My first experience with AWS was building a prototype for a website called Attachments.me. My friend Jesse Miller and I built the site over several weekends, and hosted it on a single EC2 instance. Two years, dozens of EC2 instances, and hundreds of thousands of users later, we’re still on AWS.
AWS by Example
AWS provides over thirty distinct services, spanning many of a web developer’s infrastructure needs. Rather than discuss each of these services, which would make for a long and boring article, I wanted to frame this piece around a toy project.
I set out to build a hosted asset pipeline. An asset pipeline performs pre-processing on your website’s resources.
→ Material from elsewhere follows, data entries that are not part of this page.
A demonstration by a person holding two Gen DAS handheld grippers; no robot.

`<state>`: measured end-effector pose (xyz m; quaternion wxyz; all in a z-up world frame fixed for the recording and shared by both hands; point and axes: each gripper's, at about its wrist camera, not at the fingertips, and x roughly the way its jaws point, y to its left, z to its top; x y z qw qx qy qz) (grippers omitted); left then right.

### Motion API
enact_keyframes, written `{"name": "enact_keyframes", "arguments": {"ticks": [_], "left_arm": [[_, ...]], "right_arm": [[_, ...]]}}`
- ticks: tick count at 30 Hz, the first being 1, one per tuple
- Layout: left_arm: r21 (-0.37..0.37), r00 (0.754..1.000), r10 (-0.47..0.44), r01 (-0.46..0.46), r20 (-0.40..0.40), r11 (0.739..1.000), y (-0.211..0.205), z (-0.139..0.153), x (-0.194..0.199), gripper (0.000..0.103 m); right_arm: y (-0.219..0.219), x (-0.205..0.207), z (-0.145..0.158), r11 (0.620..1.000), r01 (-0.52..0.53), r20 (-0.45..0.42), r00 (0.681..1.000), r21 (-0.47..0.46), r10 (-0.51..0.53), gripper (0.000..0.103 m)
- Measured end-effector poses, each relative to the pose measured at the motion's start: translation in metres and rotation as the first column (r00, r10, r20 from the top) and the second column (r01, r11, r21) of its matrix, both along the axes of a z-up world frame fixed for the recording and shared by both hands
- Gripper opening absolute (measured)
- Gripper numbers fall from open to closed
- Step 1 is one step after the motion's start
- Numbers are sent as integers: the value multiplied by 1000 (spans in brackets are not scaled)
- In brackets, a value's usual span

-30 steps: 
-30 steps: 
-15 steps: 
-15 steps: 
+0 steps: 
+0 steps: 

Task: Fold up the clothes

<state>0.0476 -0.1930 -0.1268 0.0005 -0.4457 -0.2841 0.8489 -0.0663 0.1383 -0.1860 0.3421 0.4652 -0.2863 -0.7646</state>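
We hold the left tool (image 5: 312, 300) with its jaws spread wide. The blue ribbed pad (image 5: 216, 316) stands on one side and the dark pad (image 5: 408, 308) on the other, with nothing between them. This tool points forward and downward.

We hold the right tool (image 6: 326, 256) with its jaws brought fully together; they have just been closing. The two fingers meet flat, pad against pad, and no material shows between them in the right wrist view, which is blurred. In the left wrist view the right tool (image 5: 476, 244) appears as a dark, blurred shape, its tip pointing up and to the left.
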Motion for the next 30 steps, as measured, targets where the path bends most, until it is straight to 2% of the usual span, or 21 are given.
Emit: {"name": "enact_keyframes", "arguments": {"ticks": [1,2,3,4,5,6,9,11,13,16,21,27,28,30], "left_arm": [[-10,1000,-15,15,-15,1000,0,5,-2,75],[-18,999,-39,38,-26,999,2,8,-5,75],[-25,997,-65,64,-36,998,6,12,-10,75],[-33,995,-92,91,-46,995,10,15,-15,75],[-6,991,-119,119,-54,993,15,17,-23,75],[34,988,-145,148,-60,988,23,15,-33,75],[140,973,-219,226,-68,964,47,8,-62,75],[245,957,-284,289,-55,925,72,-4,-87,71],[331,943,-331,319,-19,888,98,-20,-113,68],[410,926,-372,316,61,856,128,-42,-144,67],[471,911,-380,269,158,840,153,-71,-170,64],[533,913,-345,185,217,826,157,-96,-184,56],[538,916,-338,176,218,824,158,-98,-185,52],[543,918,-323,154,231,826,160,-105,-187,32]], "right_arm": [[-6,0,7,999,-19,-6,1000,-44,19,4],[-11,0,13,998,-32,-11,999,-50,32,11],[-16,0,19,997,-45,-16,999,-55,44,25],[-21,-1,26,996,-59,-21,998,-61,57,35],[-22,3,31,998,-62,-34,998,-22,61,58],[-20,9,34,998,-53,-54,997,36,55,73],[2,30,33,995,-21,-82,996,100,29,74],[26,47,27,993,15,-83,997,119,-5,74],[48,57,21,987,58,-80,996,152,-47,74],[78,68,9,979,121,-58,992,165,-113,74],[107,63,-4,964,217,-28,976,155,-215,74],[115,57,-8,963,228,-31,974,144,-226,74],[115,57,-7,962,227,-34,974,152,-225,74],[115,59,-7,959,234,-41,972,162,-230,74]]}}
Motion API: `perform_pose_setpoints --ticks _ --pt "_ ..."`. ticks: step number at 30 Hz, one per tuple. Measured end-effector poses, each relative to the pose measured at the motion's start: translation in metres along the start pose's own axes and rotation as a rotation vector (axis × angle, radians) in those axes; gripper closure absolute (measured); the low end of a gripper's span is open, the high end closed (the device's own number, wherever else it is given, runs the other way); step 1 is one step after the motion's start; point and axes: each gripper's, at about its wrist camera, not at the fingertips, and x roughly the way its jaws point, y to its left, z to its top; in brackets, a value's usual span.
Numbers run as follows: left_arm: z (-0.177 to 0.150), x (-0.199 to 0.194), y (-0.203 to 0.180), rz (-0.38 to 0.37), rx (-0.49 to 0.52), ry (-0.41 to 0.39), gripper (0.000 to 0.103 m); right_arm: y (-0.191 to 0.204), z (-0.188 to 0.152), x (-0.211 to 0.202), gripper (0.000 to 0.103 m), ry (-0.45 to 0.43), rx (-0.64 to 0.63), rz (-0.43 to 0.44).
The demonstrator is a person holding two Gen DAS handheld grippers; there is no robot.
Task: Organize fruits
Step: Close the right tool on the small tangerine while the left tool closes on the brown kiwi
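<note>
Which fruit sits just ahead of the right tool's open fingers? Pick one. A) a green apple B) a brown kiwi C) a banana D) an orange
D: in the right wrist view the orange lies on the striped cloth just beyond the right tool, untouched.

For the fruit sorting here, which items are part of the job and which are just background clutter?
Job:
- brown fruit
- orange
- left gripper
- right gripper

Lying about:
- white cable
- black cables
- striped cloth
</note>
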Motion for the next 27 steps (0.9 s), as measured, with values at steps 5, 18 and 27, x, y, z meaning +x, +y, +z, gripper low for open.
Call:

As an example, it might convert Sass (an abstraction on top of CSS) into compiled CSS assets.
I wanted the toy project to showcase several of the AWS offerings that I find the most useful:
- Route53, provides the domain name system
- ELB (Elastic Load Balancer) distributes traffic to the web servers
- EC2 (Elastic Compute Cloud) hosts the web servers, and runs the asset compilation processes
- S3 (Simple Storage Service) stores the compiled assets
- SQS (Simple Queue Service) distributes the asset compilation work
- SNS (Simple Notification Service) notifies servers when assets have been compiled
High-Level Functionality
Before diving into the implementation details, here’s a high-level overview of what the asset pipeline looks like.
The Anatomy of a Web Request
- An individual accesses a website with a CSS resource pointing to my asset pipeline’s servers.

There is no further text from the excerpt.